In the cell below, write an expression that computes the length of T. Execute the expression by typing [Shift]-[Enter] and check that you get the right result. If you don’t remember how to compute the length of a tuple, you can check this introductory book-draft material on Python tuples OR you can do a Google search on “Python tuple length”.

Higgledypiggledy = [1, ['a','b','c'], (1.4, 'Sam')]

In the next cell, write an expression that retrieves the value ['a','b','c'] from Higgledypiggledy. For example, the expression Higgledypiggledy[0] retrieves the value 1. Test your answer by typing [Shift]-[Enter] to see what you get. If you get NameError, it’s because you didn’t first execute the expression in the cell above to define the variable Higgledypiggledy. To do that position your cursor in the cell above and type [Shift]-[Enter].

In the next cell, type a single expression that retrieves the value (1.4, 'Sam') from Higgledypiggledy and sets avariable to that value. This answer will be of the form Something = Something. The first something will be a variable name. You can choose any name you want as a variable name, as long as it is all letters (avoid numbers and special characters for now) and isn’t already reserved as the name of a builtin Python operator or function.
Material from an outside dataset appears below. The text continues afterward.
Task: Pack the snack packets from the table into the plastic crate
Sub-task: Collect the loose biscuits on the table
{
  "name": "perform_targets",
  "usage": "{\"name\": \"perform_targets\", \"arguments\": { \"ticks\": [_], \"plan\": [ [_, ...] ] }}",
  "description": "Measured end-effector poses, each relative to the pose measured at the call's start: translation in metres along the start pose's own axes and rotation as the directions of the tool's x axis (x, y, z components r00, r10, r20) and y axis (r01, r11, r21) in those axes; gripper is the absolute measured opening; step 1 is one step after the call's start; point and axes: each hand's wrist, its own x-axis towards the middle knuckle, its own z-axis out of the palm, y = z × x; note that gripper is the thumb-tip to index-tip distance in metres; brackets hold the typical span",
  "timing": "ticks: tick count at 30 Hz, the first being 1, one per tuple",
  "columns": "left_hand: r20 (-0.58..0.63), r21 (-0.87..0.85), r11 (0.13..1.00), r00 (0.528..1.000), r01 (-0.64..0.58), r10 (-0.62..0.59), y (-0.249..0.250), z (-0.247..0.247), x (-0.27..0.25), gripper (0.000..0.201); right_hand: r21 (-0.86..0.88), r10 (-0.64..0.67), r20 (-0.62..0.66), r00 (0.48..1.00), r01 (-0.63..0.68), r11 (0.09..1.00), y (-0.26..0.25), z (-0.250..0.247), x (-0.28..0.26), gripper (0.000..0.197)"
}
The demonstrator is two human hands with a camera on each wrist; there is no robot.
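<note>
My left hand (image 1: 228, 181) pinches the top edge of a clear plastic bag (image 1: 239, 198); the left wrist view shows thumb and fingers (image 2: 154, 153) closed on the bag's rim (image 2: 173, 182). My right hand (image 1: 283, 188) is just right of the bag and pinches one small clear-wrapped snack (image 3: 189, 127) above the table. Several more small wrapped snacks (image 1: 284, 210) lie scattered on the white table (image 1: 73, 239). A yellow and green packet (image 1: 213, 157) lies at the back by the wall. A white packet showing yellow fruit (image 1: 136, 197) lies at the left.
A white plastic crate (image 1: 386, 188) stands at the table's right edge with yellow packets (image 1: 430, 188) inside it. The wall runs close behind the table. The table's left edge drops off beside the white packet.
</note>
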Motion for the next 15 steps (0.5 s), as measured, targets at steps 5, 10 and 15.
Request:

Python will raise a SyntaxError if you use a reserved name.

[answer here]

In the next cell, type a single expression that retrieves the value "Sam" from Higgledypiggledy. If you can’t think of one expression that does this, you can use the variable you defined in cell [5] and retrieve "Sam" from that. But that won’t be as good because it takes two steps to retrieve value that could be retrieved in one step.

3.5.3. Strings

The cell below defines a string. Execute that definition. (This is another way of saying, “Place your cursor in the cell and type [Shift]-[Enter])”. Notice that when you evaluate this cell, Python doesn’t seem to do anything. Nevertheless it has changed its state to reflect the fact that the variable Example_str has been defined to denote a particular string.

Example_str = "rather"

In the next cell, write and execute an expression that retrieves the value "r" from Example_str. There are two r’s in the string, so there are two possible answers:

[answer here]

The string rather has the nice property that some of its substrings are English words. In the cell below write a single Python expression that retrieves the word rat from Example_str. You might need to review the lecture material on string slices. Evaluate it with [Shift]-[Enter] to check your answer.

[answer here]

In the same cell (the cell above), on new lines, write two more expressions that retrieve two other English words. Each time you add a line to the cell, type [Shift]-[Enter]. Notice that when there’s more than one line in the cell, Python only seems to be responding to the last line. This is how the Python Interpreter (the program you are interacting with when you type commands to Python) works. Despite the fact that Python only responds to the last line, all the lines are being executed.

3.5.4. Dictionaries

There are two ways to define dictionaries which are both worth knowing. We start with the easiest to type.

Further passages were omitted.